To paraphrase, the verse says “while we were in the wrong, God said He would love us anyway.” While we were still out here making mistakes everywhere we could, God decided He would come die for us. It isn’t because of anything we are did, but because God’s love is like a cup that overflows: He just can’t help but love us.
But enough mindless preaching! What does this have to do with my friends, and their conclusion that Christians are weird? What I am getting at is that instead of looking at people, we need to be praying, and reading the bible. They need an encounter with Jesus, aka the one that’s more than just another human being. I know it sounds corny, and I’m sure most have heard this sentiment a thousand times, but I still see people looking to people instead of God. I hear stories of the shortcomings of Christians all the time. But I don’t stay on that negative note, and throw the baby out with the bathwater. Instead, I try to turn things into a message of “and Jesus can forgive even them. Long live the King!”
That contrast is the entire point of our faith. It isn’t something that we earn! The more I genuinely live out the word, the more I see myself falling short of who I should be. I see all the things I don’t want to give up, people I don’t want to forgive and every screw up that makes me marvel at how God could love me at all! I have more times that I know the right thing to do, but give into the wrong thing because it feels good (anyone who has ever been in traffic knows the temptation of anger.) But every day I am inspired by psalm 1, to be like the righteous who “is like a tree planted by streams of water, bearing fruit in its season.”

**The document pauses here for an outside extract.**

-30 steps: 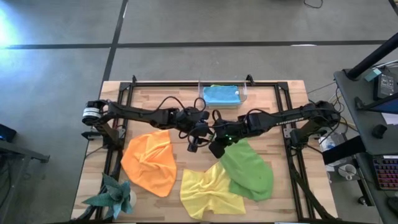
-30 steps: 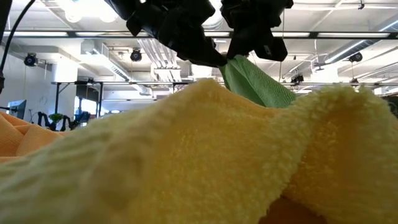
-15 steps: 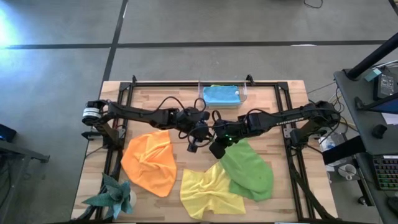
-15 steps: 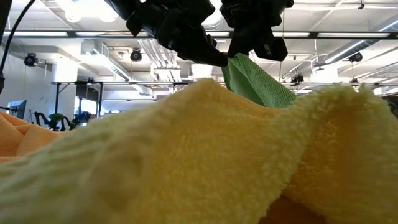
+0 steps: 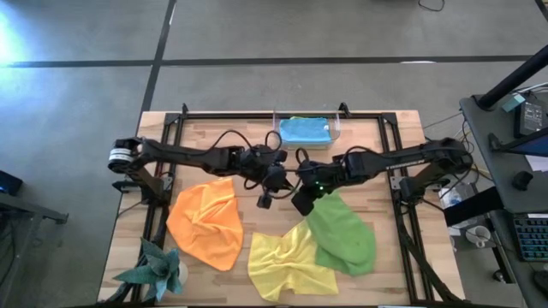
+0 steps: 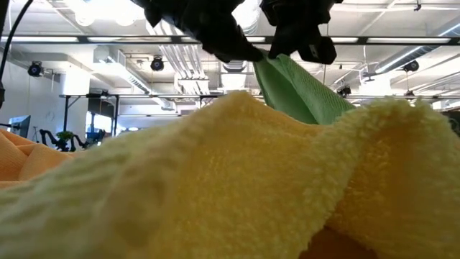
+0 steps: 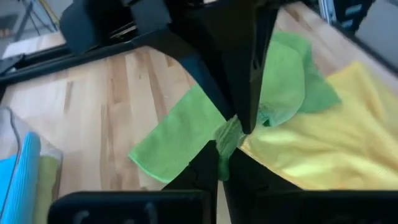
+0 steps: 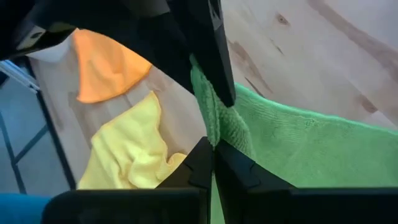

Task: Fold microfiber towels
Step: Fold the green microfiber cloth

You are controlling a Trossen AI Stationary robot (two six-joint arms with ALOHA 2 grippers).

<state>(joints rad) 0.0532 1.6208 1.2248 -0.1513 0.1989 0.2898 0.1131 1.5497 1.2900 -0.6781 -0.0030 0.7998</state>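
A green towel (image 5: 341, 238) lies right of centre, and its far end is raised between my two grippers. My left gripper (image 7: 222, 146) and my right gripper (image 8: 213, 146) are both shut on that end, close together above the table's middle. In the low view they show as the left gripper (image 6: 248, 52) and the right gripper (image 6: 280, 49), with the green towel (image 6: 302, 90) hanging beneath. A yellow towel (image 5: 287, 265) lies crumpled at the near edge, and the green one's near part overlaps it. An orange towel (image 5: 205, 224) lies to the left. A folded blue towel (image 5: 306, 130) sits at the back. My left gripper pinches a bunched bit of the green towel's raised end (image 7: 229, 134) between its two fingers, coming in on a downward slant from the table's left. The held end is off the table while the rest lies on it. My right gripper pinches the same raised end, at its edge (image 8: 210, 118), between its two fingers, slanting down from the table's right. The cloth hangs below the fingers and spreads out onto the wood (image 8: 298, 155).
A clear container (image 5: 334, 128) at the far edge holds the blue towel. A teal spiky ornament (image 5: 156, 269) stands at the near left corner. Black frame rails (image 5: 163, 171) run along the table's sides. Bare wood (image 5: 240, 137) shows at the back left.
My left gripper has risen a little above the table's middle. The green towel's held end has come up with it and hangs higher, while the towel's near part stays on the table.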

The key to getting it right is to learn about the person of Jesus. To see His plan across the entirety of the good book, and to see His love and mercy for mankind. We are like a cracked mirror, warping the picture of what we were meant to reflect. But, believe me, I get it. It’s not easy to look up to God when your brain has been developed to associate His name with lots of bad things. I, personally, grew up associating God with sacrifice. God was the voice telling me “no video games on sunday,” and “to love me is to wear that itchy sweater for me.” I know, it all sounds silly, but we all have our associations. That’s why I believe it’s so important to grieve. When I had my revival of faith, I used to sit there and write down all the negative associations I had about God. I used those not as barriers, but as inspirations. I would write down a negative, and use the bible to argue that it was not true. Granted, sometimes I didn’t get my way, but God helped me find a middle ground (I still don’t wear the itchy sweaters, but I have found flannels look nice on every occasion.)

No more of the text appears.